The minima was planted in a 14-centimetre black plastic pot, and now has a new home on the Hibiscus Coast north of Auckland.

Ruby Topzand, a spokeswoman for Trade Me, said the record for the most expensive houseplant ever sold was previously held by a reverse variegated hoya that went for NZ$6,500 in early August.

“While we have seen over 1,600 searches for minimas in the last seven days, they are far from the most popular houseplant on site. By comparison, we saw over 65,000 searches for hoyas in the past week,” Topzand said. “Hoyas are the most popular plant, followed by monsteras, succulents, and snake plants.”

On the Indoor Plants NZ Facebook page, which has 30,000 members, group rules include “No heckling for cuttings” and “No shaming for amount spent”.

Related: House plants: the new bloom economy

Plants are commonly referred to as “babies” on the site.

According to experts, sales of houseplants are booming in the western world, fuelled by the growth of urbanisation, interior design trends and millennials’ desire to have something to nurture and care for.

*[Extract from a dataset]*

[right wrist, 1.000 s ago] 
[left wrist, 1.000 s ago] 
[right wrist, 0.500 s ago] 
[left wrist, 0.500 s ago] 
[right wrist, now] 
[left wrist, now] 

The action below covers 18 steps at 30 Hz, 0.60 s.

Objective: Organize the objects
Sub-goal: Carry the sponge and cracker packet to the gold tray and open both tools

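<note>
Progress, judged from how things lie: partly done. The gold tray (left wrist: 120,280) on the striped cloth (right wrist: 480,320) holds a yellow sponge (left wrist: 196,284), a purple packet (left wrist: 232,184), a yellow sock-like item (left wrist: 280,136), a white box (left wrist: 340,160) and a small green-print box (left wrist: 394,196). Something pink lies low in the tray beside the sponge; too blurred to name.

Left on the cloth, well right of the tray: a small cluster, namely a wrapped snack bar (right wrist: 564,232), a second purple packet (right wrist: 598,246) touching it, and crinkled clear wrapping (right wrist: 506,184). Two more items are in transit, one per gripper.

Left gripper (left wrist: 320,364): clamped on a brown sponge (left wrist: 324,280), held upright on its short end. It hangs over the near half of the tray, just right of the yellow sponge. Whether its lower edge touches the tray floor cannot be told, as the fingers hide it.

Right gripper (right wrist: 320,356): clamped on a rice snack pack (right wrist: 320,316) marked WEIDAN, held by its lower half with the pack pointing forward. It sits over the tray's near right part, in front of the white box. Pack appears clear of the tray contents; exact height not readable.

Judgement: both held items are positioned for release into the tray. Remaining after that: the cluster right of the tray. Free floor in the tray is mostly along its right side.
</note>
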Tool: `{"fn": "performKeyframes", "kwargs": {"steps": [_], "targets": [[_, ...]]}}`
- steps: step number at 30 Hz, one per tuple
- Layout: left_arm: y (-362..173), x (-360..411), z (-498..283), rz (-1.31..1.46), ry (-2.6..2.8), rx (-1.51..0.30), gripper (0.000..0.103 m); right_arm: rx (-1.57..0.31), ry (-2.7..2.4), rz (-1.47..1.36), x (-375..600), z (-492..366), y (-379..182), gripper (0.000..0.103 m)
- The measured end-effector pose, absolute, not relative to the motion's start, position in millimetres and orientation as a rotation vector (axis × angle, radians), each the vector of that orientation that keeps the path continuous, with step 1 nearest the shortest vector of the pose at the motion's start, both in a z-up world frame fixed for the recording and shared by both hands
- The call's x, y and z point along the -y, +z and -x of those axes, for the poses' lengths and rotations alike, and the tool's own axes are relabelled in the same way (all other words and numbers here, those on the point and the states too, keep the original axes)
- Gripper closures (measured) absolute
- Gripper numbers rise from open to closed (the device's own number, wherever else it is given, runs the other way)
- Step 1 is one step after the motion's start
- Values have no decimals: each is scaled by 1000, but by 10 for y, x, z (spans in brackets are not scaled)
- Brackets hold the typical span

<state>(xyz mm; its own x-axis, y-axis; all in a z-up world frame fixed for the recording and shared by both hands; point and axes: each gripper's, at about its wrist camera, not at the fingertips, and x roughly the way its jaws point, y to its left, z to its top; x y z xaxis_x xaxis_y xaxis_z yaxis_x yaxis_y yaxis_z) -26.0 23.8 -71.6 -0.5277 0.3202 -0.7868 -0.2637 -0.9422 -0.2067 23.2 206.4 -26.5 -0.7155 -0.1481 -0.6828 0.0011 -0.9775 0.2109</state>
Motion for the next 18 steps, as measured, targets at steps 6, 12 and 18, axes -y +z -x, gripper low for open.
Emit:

A genetic mutation known as variegation, which gives plants multicoloured leaves, is particularly prized in online plant communities. Cuttings of variegated monstera plants routinely sell for three figure sums in Australia, Canada and the United States.

In the UK, online plant store Patch said 67% of Londoners bought a houseplant in the last 12 months, according to its research. There was a 10% rise in plant purchasing for 25- to 34-year-olds.

Writer Alice Vincent features hundreds of houseplants on her popular Instagram account. Last year she told the Guardian that houseplants were a way for adult-shy millennials to ease into responsibility.

“Millennials don’t have the housing and security our parents had. We grow up slower and that does not mean we don’t want to connect, have something to nurture,” she said.